**Required action**
Using the listing below, work out how many lines contain the word "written", and respond with that number alone.

**Records for the exercise**
+--
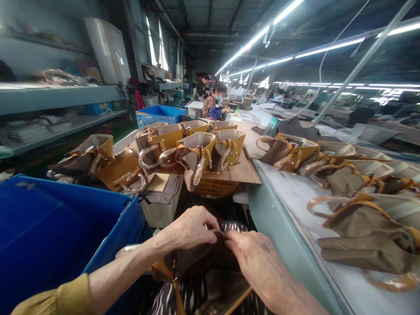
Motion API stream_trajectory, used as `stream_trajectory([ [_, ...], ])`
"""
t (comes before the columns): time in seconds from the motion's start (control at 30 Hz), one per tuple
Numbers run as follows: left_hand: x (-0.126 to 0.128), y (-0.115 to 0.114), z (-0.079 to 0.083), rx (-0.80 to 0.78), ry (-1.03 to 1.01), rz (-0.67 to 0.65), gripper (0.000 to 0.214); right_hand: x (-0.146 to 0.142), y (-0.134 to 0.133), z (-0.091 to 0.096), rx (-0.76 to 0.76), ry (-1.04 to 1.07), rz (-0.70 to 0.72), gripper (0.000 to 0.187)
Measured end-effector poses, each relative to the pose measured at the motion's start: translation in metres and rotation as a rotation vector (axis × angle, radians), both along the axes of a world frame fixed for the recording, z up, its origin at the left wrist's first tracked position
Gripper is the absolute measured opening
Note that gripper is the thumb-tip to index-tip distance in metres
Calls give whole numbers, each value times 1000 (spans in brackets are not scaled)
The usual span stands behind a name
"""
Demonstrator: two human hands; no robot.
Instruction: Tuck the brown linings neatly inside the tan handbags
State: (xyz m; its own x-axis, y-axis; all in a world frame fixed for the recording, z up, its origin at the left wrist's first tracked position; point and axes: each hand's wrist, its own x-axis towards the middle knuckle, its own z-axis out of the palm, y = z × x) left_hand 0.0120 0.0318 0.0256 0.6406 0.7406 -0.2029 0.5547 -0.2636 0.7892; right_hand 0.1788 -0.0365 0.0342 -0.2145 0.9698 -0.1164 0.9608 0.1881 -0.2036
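Observation:
On my lap lies a brown handbag (200,262) with tan trim. My left hand (190,227) is closed, its fingers pinching the bag's upper edge. My right hand (252,258) grips the same edge just to the right, fingers curled under and partly hidden. The two hands nearly touch above the bag. A tan strap of the bag hangs down below my left wrist.
A blue bin (49,236) stands at my left. Ahead, tan handbags (193,148) crowd a board over an orange basket (215,187). More bags (354,183) lie on the long table (295,192) at my right. Other workers (211,103) sit farther down the line.

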Motion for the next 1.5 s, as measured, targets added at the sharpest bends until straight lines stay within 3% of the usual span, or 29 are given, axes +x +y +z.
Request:
stream_trajectory([
  [0.27, 9, -8, 8, 96, 89, 56, 24, -1, -3, -2, 14, 18, -56, 24],
  [0.47, 11, -10, 4, 115, 71, 35, 13, -1, 1, -5, 39, 319, -26, 27],
  [0.6, 10, -9, 3, 61, 50, 8, 13, -4, 4, -1, -30, 372, -51, 27],
  [0.73, -3, -13, 14, 24, 88, -19, 13, -1, 7, 2, -54, 443, -33, 28],
  [0.87, -30, -23, 21, 22, 135, 99, 24, 6, 10, -1, -72, 456, -24, 25],
  [1.0, -48, -32, 12, -50, 93, 226, 14, 7, 11, -4, -69, 413, -28, 24],
  [1.13, -47, -35, 6, -60, 39, 279, 18, 5, 11, -4, -82, 412, -37, 23],
  [1.5, -50, -30, -1, 2, -78, 222, 24, 6, 12, -5, -135, 423, -34, 26],
])
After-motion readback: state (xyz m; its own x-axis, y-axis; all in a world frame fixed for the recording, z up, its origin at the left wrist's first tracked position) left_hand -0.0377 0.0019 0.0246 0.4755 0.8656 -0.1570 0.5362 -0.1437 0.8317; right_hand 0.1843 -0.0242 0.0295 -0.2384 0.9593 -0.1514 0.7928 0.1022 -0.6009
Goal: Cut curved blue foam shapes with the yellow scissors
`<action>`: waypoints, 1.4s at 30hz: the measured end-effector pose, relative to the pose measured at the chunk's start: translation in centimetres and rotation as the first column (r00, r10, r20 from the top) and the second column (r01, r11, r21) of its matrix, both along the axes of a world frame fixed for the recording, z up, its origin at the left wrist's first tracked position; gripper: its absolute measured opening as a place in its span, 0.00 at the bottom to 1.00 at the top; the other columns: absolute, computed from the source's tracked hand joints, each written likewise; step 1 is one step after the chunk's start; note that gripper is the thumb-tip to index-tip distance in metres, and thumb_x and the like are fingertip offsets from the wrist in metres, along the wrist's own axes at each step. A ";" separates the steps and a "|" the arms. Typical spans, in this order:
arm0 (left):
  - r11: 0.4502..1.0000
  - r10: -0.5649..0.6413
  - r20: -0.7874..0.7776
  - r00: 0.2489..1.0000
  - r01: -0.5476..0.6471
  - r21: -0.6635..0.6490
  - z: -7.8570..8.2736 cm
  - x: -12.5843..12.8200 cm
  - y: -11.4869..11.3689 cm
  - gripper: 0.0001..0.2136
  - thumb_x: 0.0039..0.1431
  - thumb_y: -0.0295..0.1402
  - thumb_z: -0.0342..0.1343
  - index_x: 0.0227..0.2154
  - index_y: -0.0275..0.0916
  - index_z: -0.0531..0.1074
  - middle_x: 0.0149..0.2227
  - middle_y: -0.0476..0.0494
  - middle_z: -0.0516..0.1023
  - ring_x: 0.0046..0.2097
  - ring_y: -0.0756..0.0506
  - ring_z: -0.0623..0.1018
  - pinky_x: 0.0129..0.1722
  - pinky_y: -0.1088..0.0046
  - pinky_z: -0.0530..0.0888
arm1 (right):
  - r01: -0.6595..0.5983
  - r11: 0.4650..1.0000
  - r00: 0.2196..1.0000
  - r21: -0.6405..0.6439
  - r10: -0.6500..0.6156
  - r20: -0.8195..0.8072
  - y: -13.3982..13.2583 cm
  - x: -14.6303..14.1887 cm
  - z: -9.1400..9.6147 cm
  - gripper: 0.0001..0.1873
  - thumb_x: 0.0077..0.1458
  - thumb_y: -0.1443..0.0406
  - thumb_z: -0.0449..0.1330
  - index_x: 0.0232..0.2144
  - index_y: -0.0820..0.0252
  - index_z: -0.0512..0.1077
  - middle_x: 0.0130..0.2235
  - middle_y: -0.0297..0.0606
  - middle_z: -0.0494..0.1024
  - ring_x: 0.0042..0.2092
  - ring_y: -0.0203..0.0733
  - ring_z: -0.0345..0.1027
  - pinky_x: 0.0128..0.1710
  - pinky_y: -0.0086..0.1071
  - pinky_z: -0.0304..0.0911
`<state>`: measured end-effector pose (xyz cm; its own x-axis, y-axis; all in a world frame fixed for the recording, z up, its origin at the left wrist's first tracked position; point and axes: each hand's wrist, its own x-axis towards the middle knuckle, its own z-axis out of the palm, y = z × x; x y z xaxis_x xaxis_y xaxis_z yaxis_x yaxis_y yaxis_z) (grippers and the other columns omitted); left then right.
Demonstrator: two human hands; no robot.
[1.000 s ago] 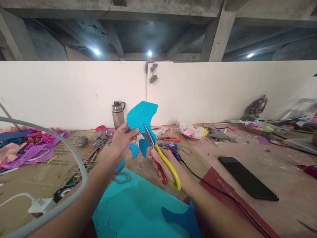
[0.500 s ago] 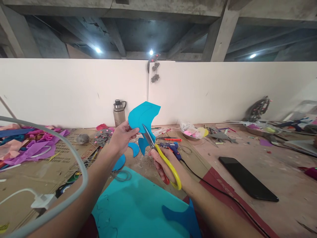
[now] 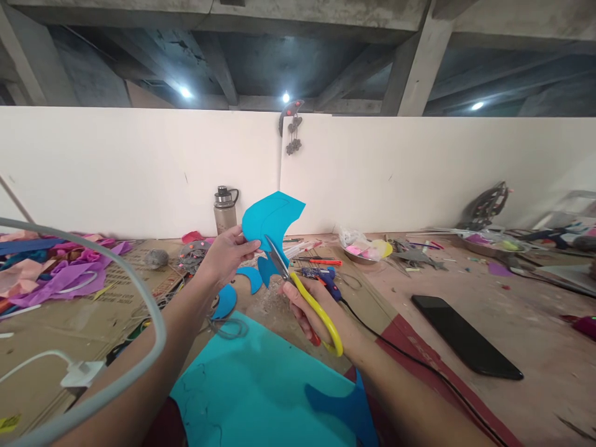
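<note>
Pinched by its left edge, a piece of blue felt or craft sheet (image 3: pixel 272 214) is held up by my left hand (image 3: pixel 230 251). A curved line is drawn on it. My right hand (image 3: pixel 310 307) is closed round the yellow and red handles of a pair of scissors (image 3: pixel 319 307). Their blades lie at the lower part of the blue piece, close to my left fingertips. A cut strip (image 3: pixel 267 271) shows just behind the blades. Blue curved cut-outs (image 3: pixel 252 279) lie on the table below my left hand. Beneath my wrists is a large turquoise sheet (image 3: pixel 265 379).
A blue glue gun (image 3: pixel 328 282) with a black cord lies beyond my right hand. To the right is a black phone (image 3: pixel 465 335). A bottle (image 3: pixel 225 211) stands by the white board. Coloured fabric scraps (image 3: pixel 60 267) are piled left, and a grey cable (image 3: pixel 153 304) arches over my left forearm.
The scissor blades have shifted slightly on the blue piece, and the strip behind them sits a little higher. Both hands keep their holds.
</note>
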<state>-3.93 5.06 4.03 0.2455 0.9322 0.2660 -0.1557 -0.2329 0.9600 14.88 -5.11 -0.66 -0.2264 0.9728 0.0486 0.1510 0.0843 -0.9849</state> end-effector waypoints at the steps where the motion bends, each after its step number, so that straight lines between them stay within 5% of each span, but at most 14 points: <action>1: 1.000 -0.002 -0.001 1.000 0.002 -0.004 0.1 -0.1 0.0 0.18 0.40 0.36 0.73 0.35 0.37 0.77 0.28 0.47 0.77 0.31 0.49 0.75 0.30 0.72 0.68 | -0.002 1.000 1.000 0.005 0.002 0.001 0.0 0.0 0.0 0.23 0.60 0.43 0.52 0.35 0.56 0.65 0.20 0.25 0.60 0.13 0.30 0.52 0.10 0.24 0.50; 42: 0.997 -0.053 -0.131 0.990 0.059 0.040 1.5 -1.4 -0.5 0.21 0.38 0.36 0.73 0.38 0.37 0.78 0.27 0.47 0.78 0.32 0.45 0.76 0.32 0.69 0.69 | -0.097 0.994 0.992 0.049 0.093 0.080 0.5 0.6 -0.9 0.27 0.60 0.38 0.50 0.35 0.55 0.64 0.20 0.25 0.59 0.15 0.28 0.50 0.13 0.24 0.47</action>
<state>-5.36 4.59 5.50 0.3322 0.9042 0.2686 -0.0448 -0.2694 0.9620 15.44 -4.63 -1.51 -0.3226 0.9433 0.0776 0.2155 0.1531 -0.9644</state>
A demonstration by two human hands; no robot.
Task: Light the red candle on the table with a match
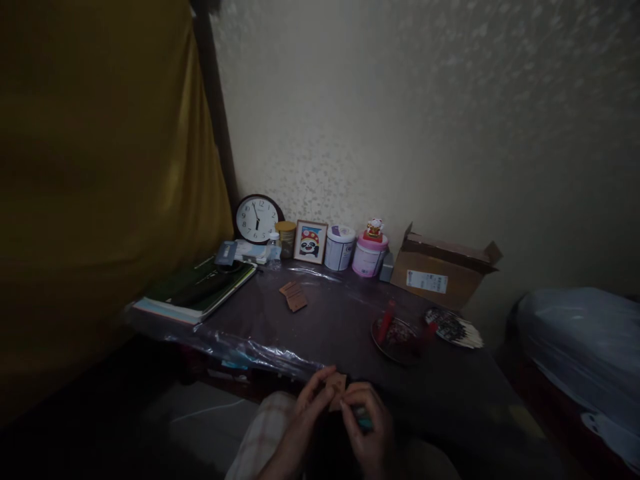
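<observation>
The tan piece [338, 383] is between your two hands, above your lap at the near edge of the worktop [320, 330]. Your left hand [314, 403] pinches its left side and your right hand [367, 413] grips its right edge, so the two are close together; a teal object [364, 422] shows at your right palm, too dim to name. Among the containers, the dark dish [395, 355] to the right holds small mottled bits, with a red cylinder [385, 323] upright in it. Beside it, the round plate [437, 337] carries a fan of pale sticks [468, 333] and a dark heap. The cardboard box [425, 263] behind has raised flaps, but you cannot see inside. By the wall stand a white tin [340, 250] and a pink tin [369, 260], both lidded, a figurine [375, 230] on the pink one. Your piece looks thin, flat and roughly rectangular, with a faint darker mark; similar brown pieces [293, 297] lie together on the worktop.
</observation>
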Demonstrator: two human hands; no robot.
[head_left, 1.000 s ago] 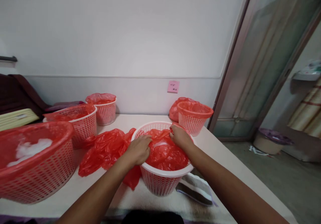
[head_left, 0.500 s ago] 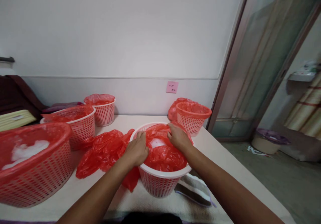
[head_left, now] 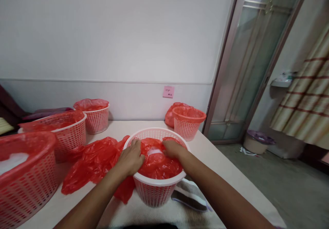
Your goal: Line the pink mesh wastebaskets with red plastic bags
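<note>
A white-rimmed plastic basket [head_left: 154, 191] with lattice sides stands in front of me. Inside it lies a crumpled red plastic bag [head_left: 161, 169], with something white showing through its middle. My left hand [head_left: 132, 157] is at the basket's left side, its fingers closed on the bag's edge just inside the rim. On the right, my right hand [head_left: 174, 150] reaches over the rim with curled fingers gripping the bag; some fingertips are hidden in the folds. Loose red plastic bags [head_left: 95, 160] lie left of the basket, partly against it.
Several bag-lined baskets stand left, including a large one [head_left: 31, 181] with white contents. An orange-rimmed basket [head_left: 189, 124] and a red bag [head_left: 171, 114] are at the back right. A striped cloth [head_left: 190, 194] lies on the white table [head_left: 226, 177]. A bin [head_left: 257, 143] stands on the floor.
Both hands have moved lower into the basket, taking the bag's edges inward and down. More of the basket's bare inner back wall shows. The view has turned right.
</note>
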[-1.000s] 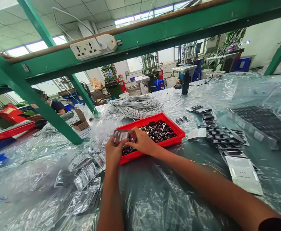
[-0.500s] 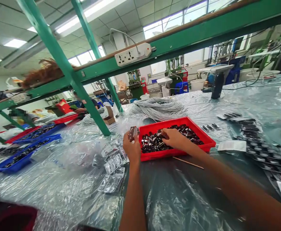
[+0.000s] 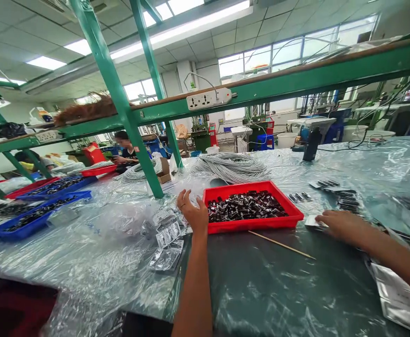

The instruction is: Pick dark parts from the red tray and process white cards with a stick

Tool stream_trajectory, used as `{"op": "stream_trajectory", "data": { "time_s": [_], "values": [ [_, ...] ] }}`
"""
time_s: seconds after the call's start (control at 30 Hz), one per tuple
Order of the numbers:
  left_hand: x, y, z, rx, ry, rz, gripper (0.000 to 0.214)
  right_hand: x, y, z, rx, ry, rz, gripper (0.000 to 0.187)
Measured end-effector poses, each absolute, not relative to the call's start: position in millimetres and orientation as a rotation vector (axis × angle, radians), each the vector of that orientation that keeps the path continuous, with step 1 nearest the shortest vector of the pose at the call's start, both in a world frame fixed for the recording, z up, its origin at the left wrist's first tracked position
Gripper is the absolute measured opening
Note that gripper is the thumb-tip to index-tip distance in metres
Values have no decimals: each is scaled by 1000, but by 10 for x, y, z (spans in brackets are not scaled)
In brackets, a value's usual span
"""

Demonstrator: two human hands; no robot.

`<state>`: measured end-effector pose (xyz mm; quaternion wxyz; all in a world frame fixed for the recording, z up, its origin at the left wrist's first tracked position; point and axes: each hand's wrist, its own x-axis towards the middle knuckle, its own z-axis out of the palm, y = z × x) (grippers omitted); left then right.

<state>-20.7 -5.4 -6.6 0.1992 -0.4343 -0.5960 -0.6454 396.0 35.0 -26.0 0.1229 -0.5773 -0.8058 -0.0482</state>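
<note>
A red tray (image 3: 254,225) full of small dark parts (image 3: 245,208) sits on the plastic-covered table. My left hand (image 3: 193,213) hovers at the tray's left end, fingers spread, nothing visible in it, just above a heap of clear blister packs (image 3: 166,236). My right hand (image 3: 338,224) lies palm down right of the tray, its fingers resting on a flat white pack (image 3: 313,222). Rows of filled dark packs (image 3: 345,201) lie beyond that hand.
A thin wooden stick (image 3: 282,244) lies in front of the tray. Coiled grey cable (image 3: 231,167) is behind it. Green frame posts (image 3: 149,164) rise at centre left. Blue trays (image 3: 32,220) stand at the left. Another person (image 3: 124,150) works at the far side.
My right hand has left the red tray and moved right onto the white pack. My left hand no longer holds the small pack and has spread its fingers. The view has turned left.
</note>
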Motion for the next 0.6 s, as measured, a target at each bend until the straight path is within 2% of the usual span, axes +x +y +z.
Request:
{"op": "stream_trajectory", "data": {
  "time_s": [0.1,0.23,0.33,0.43,0.5,0.6],
  "values": [
    [-103,-136,-100,-1272,-1656,-1816,29,3976,279,-188,-1685,-2599,-106,31],
    [75,-490,-214,-1405,-1638,-1777,26,3869,61,51,-1624,-2572,-78,30],
    [238,-864,-357,-1555,-1646,-1750,20,3563,-244,118,-1316,-2613,317,26],
    [382,-1183,-491,-1838,-1770,-1659,18,3163,-470,57,-895,-2666,666,36],
    [445,-1336,-541,-2052,-1894,-1518,22,2980,-495,-37,-844,-2704,674,40],
    [502,-1502,-537,-2296,-2052,-1193,38,2915,-406,-216,-1134,-2746,420,33]
  ]
}}
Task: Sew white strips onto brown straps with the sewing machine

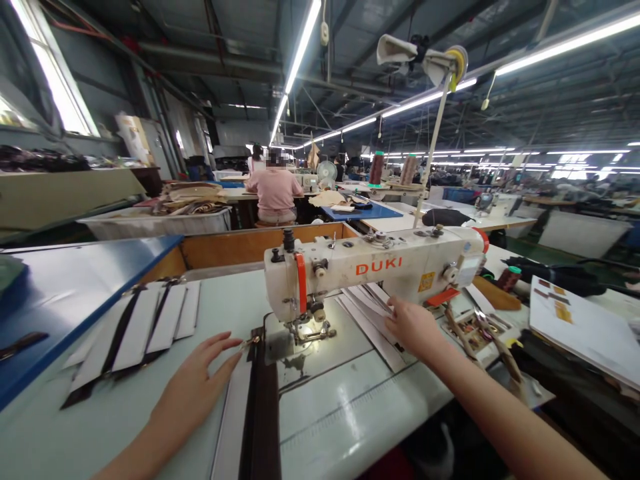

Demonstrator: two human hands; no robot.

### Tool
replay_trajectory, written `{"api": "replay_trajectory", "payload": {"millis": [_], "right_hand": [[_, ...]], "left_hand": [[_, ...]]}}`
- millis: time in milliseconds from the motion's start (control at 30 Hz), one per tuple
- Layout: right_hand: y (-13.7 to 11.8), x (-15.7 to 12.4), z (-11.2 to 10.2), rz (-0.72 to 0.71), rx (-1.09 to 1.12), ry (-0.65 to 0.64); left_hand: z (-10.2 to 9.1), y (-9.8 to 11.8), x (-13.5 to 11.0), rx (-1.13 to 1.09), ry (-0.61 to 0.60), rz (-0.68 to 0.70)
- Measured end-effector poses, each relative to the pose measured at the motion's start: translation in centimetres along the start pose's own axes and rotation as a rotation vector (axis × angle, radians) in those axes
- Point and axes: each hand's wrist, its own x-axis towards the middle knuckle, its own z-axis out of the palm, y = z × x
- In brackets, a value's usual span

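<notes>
My left hand (193,373) is left of the needle area. Its thumb and fingertips close in on a small shiny metal piece (254,340) at the upper end of a dark brown strip (264,413). Beside that strip runs a long white strip (235,417), flat on the table. The white sewing machine (330,267) stands between my hands, with its lamp lit over the metal plate (300,363). My right hand (410,327) reaches behind its head and pinches the end of a white strip from a stack of white strips (367,327).
White strips with dark edging (145,327) lie fanned out on the left. A blue-edged table (90,273) borders that side. At right are a tray of small tools (483,330), a brown thread spool (510,279) and a white board (583,327). A person in pink (274,193) sits ahead.
</notes>
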Motion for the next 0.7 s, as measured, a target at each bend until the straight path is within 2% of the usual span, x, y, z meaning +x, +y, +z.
{"api": "replay_trajectory", "payload": {"millis": [267,433,500,533,600,700], "right_hand": [[2.3,0.0,-0.3,0.035,0.408,0.202],[3.9,-2.6,-0.7,0.073,0.705,0.278],[5.0,-4.2,-0.9,0.045,0.849,0.259],[5.7,-5.0,-1.0,0.058,1.053,0.225],[6.7,-6.3,-1.5,0.105,1.3,0.096],[6.1,-7.5,-2.4,0.087,1.393,-0.128]], "left_hand": [[-1.1,2.6,-2.1,-0.066,0.02,0.087],[-1.9,4.2,-4.5,-0.064,0.042,0.214],[-2.3,4.6,-5.7,-0.047,0.054,0.292],[-2.5,4.7,-6.3,-0.04,0.07,0.334],[-2.8,5.0,-7.3,-0.027,0.116,0.41],[-2.9,5.8,-8.4,0.014,0.132,0.514]]}}
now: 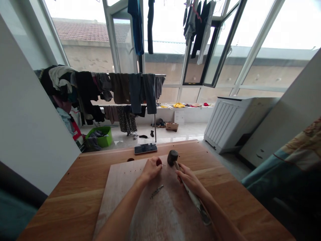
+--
**Final answer**
2